Постепенно она сделалась настоящей хозяйкой в доме, научилась вести счет деньгам, шила и вышивала, хотя и ненавидела эти занятия, гладила, варила и стирала, спокойно выслушивала сплетни Вассы, потому что понимала ее желание отвести с кем-нибудь душу.

Вечером, раздевшись, перед тем как лечь в постель, она иногда задумчиво смотрела на себя в зеркало, поглаживала рукой свои груди с маленькими темными сосками.

Потом внезапно розовела от смущения, быстро гасила свет и бежала к кровати.

Сон не приходил, желание думать о том, как все это будет, когда она по-настоящему полюбит и выйдет замуж, — подавляло девичью целомудренную стыдливость. Так она лежала порой час, другой, губы ее были полуоткрыты, она улыбалась своим мечтам, счастью, которое ее ожидает. Она была уверена, что ее ожидает счастье. Но она знала также, что счастье само не приходит, его надо взять.

Поняв однажды, что каждая человеческая жизнь целесообразна и нужна, Лена решила учиться во что бы то ни стало, чтобы жизнь ее была полезной для людей. И она училась, но, не замыкаясь в книгах и в школе, — любила жизнь, и Виктора, и отца, и домашние заботы, и каждый новый день.

Она нравилась многим — не только Опанасу. Коля Зорин после разрыва с Марусей тоже потихоньку вздыхал о ней. Но Опанас и не думал признаться Лене в своих чувствах. Он знал, что Лена сторонится его. Что касается Коли, то Лена рассказала ему о своей любви к Виктору; Коля страдал, но, не желая портить отношения с Леной, молчал. Впрочем, и тот и другой стали очень часто бывать у Компанейцев.

…И на этот раз Опанас застал Колю Зорина у Андрея. Они сидели, углубившись в шахматы, Андрей обернулся и угрюмо кивнул Опанасу. Коля, не отрываясь от доски, помахал в воздухе рукой. Молчание длилось минут десять. Опанас заглянул в комнату Лены — там было пусто.

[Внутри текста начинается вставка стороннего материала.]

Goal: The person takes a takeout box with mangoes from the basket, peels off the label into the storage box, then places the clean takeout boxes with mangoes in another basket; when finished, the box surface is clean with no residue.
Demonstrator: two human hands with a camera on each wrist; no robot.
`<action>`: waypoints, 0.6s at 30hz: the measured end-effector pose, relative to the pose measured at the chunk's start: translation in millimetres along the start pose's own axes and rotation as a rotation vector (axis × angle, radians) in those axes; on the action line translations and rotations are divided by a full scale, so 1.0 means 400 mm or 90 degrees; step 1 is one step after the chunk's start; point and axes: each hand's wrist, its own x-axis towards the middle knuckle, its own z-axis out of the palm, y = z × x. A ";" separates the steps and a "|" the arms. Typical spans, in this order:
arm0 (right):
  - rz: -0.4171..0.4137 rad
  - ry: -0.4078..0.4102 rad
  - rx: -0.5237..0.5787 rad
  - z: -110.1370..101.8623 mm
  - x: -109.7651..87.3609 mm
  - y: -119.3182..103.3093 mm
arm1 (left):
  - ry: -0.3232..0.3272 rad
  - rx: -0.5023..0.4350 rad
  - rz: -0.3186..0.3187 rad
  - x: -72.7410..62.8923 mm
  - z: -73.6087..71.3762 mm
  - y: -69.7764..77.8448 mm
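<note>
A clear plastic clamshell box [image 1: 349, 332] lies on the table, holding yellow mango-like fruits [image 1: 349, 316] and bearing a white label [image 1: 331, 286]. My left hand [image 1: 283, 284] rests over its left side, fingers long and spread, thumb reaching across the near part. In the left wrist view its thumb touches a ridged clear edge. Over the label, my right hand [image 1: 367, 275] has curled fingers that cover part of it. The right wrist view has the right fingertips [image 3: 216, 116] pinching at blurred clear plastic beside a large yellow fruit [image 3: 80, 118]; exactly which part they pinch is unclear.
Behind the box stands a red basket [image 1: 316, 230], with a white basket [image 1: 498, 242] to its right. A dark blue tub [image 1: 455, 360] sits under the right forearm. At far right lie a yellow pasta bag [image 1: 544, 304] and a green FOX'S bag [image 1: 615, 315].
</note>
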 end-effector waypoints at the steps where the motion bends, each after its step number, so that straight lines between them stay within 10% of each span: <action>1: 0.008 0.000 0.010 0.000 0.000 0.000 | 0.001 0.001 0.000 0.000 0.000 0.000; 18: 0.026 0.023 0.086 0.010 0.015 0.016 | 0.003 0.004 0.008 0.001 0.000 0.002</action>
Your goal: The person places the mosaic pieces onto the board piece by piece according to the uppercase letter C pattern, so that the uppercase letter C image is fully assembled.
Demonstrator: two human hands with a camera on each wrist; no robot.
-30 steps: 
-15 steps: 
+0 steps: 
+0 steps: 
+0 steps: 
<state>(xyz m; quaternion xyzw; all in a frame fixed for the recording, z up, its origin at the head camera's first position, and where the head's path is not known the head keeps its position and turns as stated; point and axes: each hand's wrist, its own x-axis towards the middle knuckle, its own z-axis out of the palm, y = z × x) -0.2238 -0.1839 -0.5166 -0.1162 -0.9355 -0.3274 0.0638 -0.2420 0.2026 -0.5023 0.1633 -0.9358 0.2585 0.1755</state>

Андрей подмигнул Коле, тот улыбнулся, переставил фигуру и радостно потер руки. Андрей вскочил и резким движением смешал шахматы.

Коля весело засмеялся.

— Черт ты этакий! — закричал Андрей. — Ну хоть бы один разок поддался!

— Ну, брат, нет, от меня пощады не жди!

— Что нового? — обратился Андрей к Опанасу.

— Новости. И заметь — потрясающие!

— «Заметь, заметь!..» Я все хочу что-нибудь дельное за тобой заметить и, хоть убей, — никак!

Коля усмехнулся.

— Я слышал, ты в вуз едешь? — обратился к Коле Опанас. — Вот уж напрасно. Ничего не выйдет. Либо не пустят, либо с голоду подохнешь.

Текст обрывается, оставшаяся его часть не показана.